Review by Annette Gallagher Weisman
St. Petersburg Times, September, 2007

A novel about Frank Lloyd Wright’s extramarital relationship mixes fact and fiction.

The intensity of Mamah Borthwick Cheney’s love for Frank Lloyd Wright was like an addiction. The renowned architect and his mistress were so enamored with each other they disregarded the mores of a century ago, abandoning their spouses, children and responsibilities in Illinois to live together in Europe – a major scandal then.

It makes one wonder about the kind of love that could withstand the vicious gossip, humiliation and alienation that surrounded the couple for years, not to mention their families’ heartbreak.

Nancy Horan’s new historical novel about the relationship, Loving Frank, is an operatic love story that reads like nonfiction at its best. Horan, a journalist, meticulously documents the passionate affair that began in Chicago in 1907, two years after Frank built a home for Mamah and her husband, Edwin.

Mamah (pronounced May-mah) was a feminist and an intellectual who considered her husband a good person, but dull. She was smitten by Frank, who was well-known for his organic architecture, especially his signature Prairie House.

In Horan’s novel, he is, in Mamah’s eyes, “a life force. He seemed to fill whatever space he occupied with a pulsing energy, that was spiritual, sexual and intellectual all at once.”

Frank is also an arrogant liar who doesn’t pay his bills and is egocentric to the nth degree. But still she loves him. While Frank married three times, it has been said that Mamah was the love of his life.

In Loving Frank, he tells Mamah he was born the same month and year she was, June 1869, which makes her feel that their union was preordained. Discovering later Frank is two years older, Mamah asks him why he lied. He brushes it off: “You seemed so happy about it.”

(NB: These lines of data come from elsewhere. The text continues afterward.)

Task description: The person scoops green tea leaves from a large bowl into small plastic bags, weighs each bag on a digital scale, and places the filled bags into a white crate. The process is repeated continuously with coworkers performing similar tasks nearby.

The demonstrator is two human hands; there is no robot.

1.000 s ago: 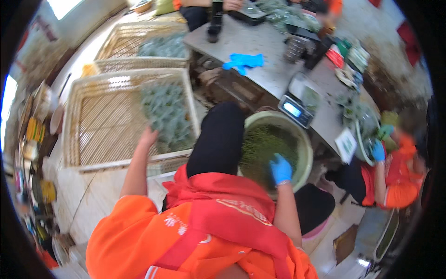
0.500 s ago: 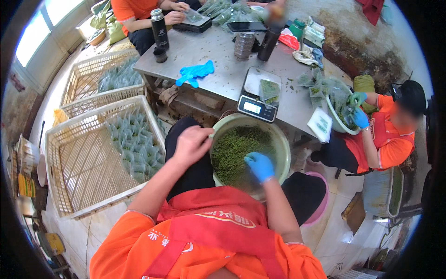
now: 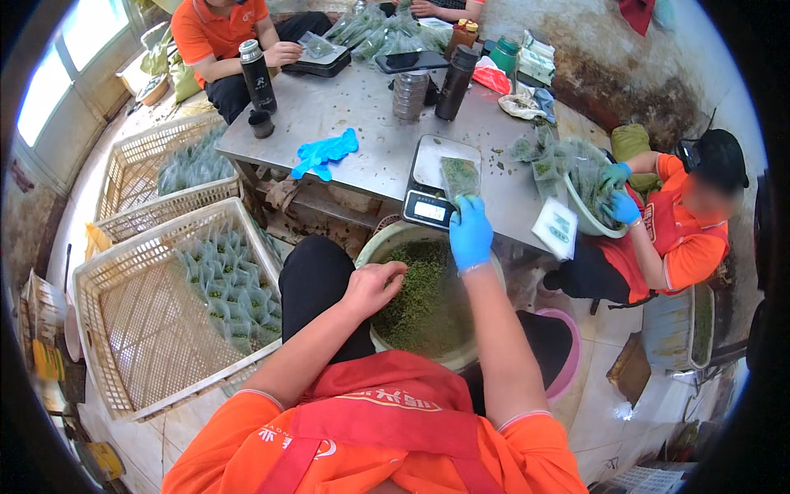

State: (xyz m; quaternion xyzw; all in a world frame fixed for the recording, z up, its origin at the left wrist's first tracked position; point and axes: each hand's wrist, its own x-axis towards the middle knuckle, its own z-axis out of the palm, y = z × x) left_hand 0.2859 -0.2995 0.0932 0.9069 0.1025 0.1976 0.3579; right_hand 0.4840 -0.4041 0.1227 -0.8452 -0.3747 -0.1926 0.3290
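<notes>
My right hand [image 3: 469, 229], in a blue glove, reaches to the scale [image 3: 426, 165] on the table edge, with its fingers closed on the lower end of a clear bag of small green berries [image 3: 458, 171]. My bare left hand [image 3: 374, 286] hovers above the left part of a pale green basin [image 3: 369, 337], its fingers loosely bent and apart, with nothing visible in them. The basin between my legs holds loose green berries [image 3: 411, 309].
Two slatted crates [image 3: 123, 321] with filled bags stand left. The steel table [image 3: 346, 123] bears flasks [image 3: 262, 86], a loose blue glove [image 3: 321, 151] and bag piles. Co-workers sit at back left [image 3: 222, 41] and right [image 3: 683, 255], the latter beside another basin [image 3: 594, 226].
The view has shifted. My left hand has left the crate side and come over the basin. My right hand has risen from the berries to the bag on the scale and closed on it.
</notes>
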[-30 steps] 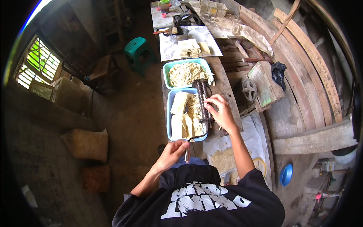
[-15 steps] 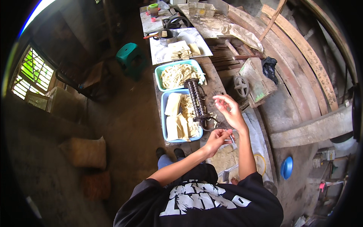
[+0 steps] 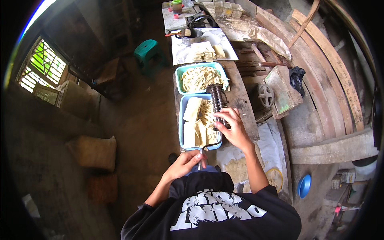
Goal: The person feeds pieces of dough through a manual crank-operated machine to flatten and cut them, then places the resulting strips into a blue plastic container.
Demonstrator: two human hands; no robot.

Another of Frank’s faults is his sense of entitlement. When Mamah confronts him for the first time about unpaid bills, he is wearing a new Italian hand-tailored suit, which he excuses by saying, “Beautiful objects stimulate me. … We’re in Italy. We’d be insane not to buy clothes here!”

Because of the scandal, it becomes hard for Frank to find work. He tries several avenues to pay his debts, but he puts his needs and desires before his creditors. He is also responsible for six children with his first wife, Catherine, who refuses to give him a divorce.

Horan doesn’t portray Mamah, who walked out on her two young children, as a sympathetic figure either. A particularly moving scene occurs when Mamah fully realizes that her obsession with Frank means that long before they left for Europe, she wasn’t emotionally present for Martha and John: “Two years in a child’s life is the distance between stars.” Recalling her departure, she asks herself, “Did I even look back at them?”

It is Mamah’s hope that in the long run her children will benefit from having two sets of parents. She believes that one’s own unhappiness plants the seeds of unhappiness in one’s children. As a disciple of the Swedish philosopher and feminist Ellen Key, Mamah believes that love between two people who are not married can be moral, whereas a loveless marriage is immoral.

When they return to the United States, Frank builds a dream house for himself and Mamah, Taliesin. Living there on Frank’s family property in Spring Green, Wis., they make their first small inroads as a couple.

Mamah becomes the official translator of Key’s works, and Edwin, now remarried, allows her children to visit her. Frank is given an important assignment to design Chicago’s Midway Gardens. Life finally begins to look hopeful for the two lovers who, for seven years, have endured financial struggles and social isolation.

Because this book is a compilation of both fact and fiction, it’s hard to separate the two. After reading the last heart-in-mouth pages, one feels robbed of the anticipated ways a relationship like this might end, perhaps finding solace in the fact that Loving Frank is a novel – as if Horan could possibly have made up the harsh outcome.

Annette Gallagher Weisman is a freelance writer and member of the National Book Critics Circle.